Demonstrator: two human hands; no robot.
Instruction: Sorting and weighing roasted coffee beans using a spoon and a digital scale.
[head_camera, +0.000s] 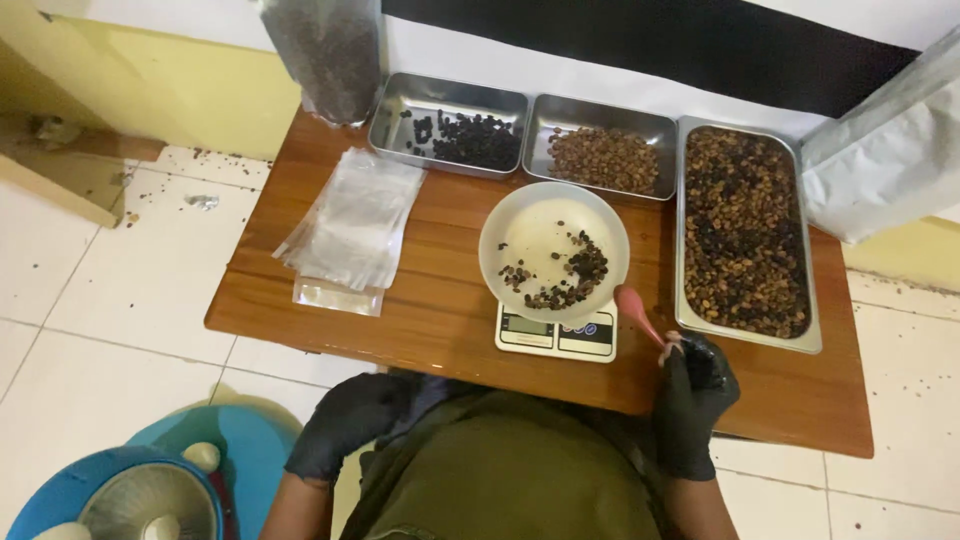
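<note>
Right hand (693, 405), black-gloved, sits low and right of centre, fingers clamped around the handle of a pink spoon (640, 312) whose bowl pokes up-left toward the white bowl (520, 225); what lies in the spoon I can't make out. That bowl rides on a small digital scale (556, 334) in the middle of the frame, with a thin scatter of dark and brown beans (565, 272) in its lower right. Risk, as I read it: the bowl overhangs the little scale on every side, so a knock from the spoon could tip it or shove it off and scatter beans over the wooden table (420, 300). Left hand (345, 420), also gloved, hangs below the table edge at lower left, fingers curled loosely, gripping nothing I can see. Moving outward: a long steel tray of mixed beans (742, 230) lies just right of the scale, close beside the spoon, tight quarters for that wrist. Along the top, a tray of dark beans (447, 125) and one of brown beans (600, 147). Clear pouches (352, 222) are stacked left of the bowl, well clear.
</note>
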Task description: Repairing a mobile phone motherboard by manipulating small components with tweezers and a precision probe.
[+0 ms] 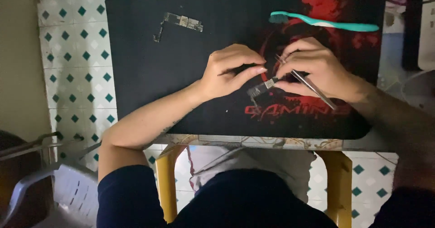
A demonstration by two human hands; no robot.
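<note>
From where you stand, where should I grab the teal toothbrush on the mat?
Take the toothbrush at mid-handle, coming straight down from above. It lies flat on the black mat, bristle head pointing left, handle running right. The middle stretch is bare, and clear of the right hand just below it.

We cannot read the small dark metal-tipped part (pixel 262 88); fingertips cover its right end, and the slim steel tweezers (pixel 312 86) partly vanish under fingers.
</note>
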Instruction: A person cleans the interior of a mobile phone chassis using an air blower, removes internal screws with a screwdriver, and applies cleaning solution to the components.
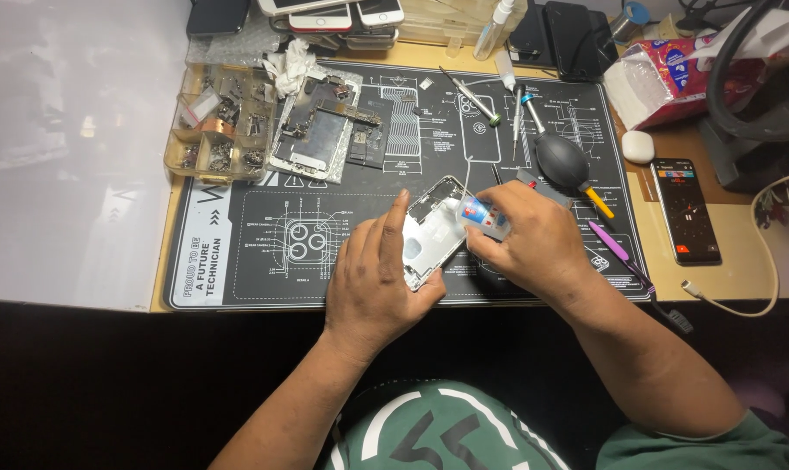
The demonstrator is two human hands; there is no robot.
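Black repair mat (pixel 238 261) covers a wooden bench, and near its front edge lies a stripped phone shell (pixel 429 231), open side up. Left hand (pixel 379 283) clamps the shell's lower end, index finger stretched along its side. Right hand (pixel 527 244) is closed round a small clear bottle (pixel 483 216), nozzle tipped onto the shell's upper part. It looks like a dab of fluid is being applied; next calls for a light squeeze and a steady shell. Just right lie a blower (pixel 561 161) and pink tool (pixel 610 244); a dismantled phone (pixel 318 130) sits behind. Bare mat to the left gives room.
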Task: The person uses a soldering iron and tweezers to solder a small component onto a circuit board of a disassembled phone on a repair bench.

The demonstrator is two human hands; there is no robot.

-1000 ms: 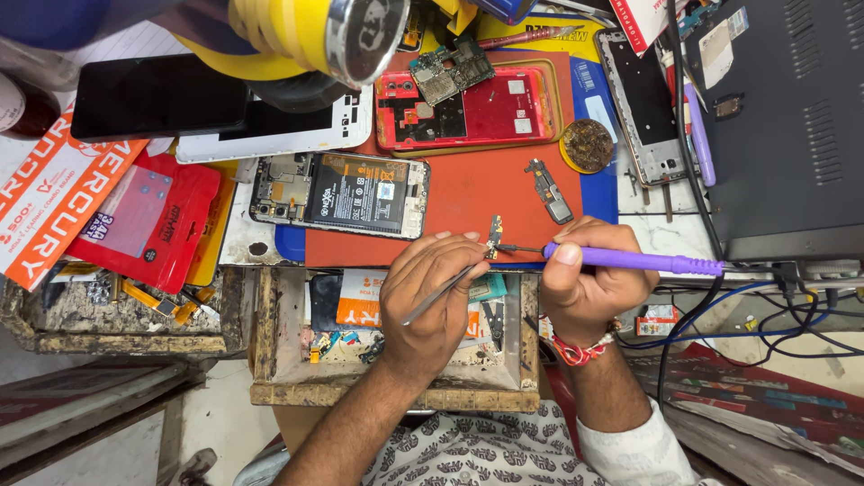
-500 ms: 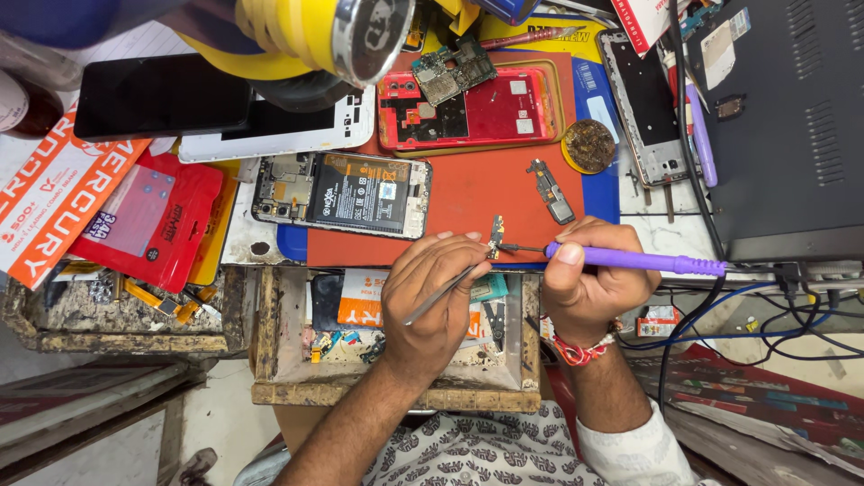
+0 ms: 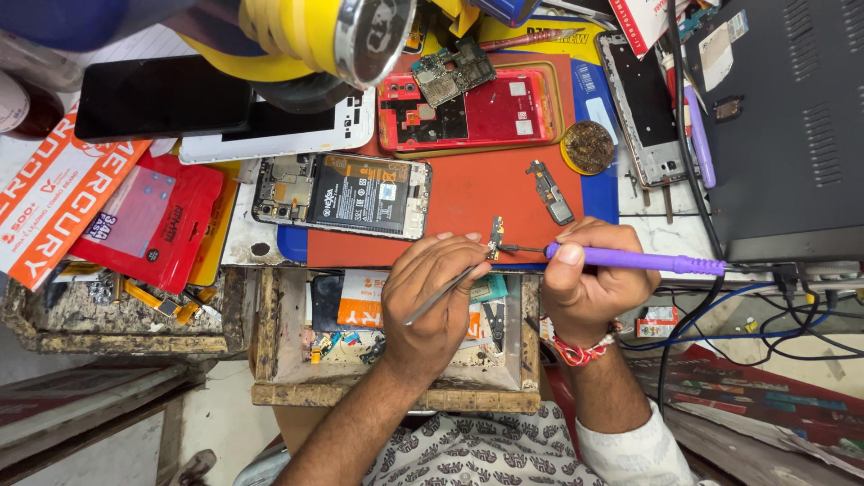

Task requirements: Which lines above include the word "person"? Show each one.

Answer section:
Instruction: A person cleans the interior of a mobile phone chassis using an air blower, removes internal screws with a screwdriver, and applies cleaning solution to the components.
Task: The person uses a soldering iron and tweezers to solder a small component onto a circuit board of a disassembled phone on a repair bench.

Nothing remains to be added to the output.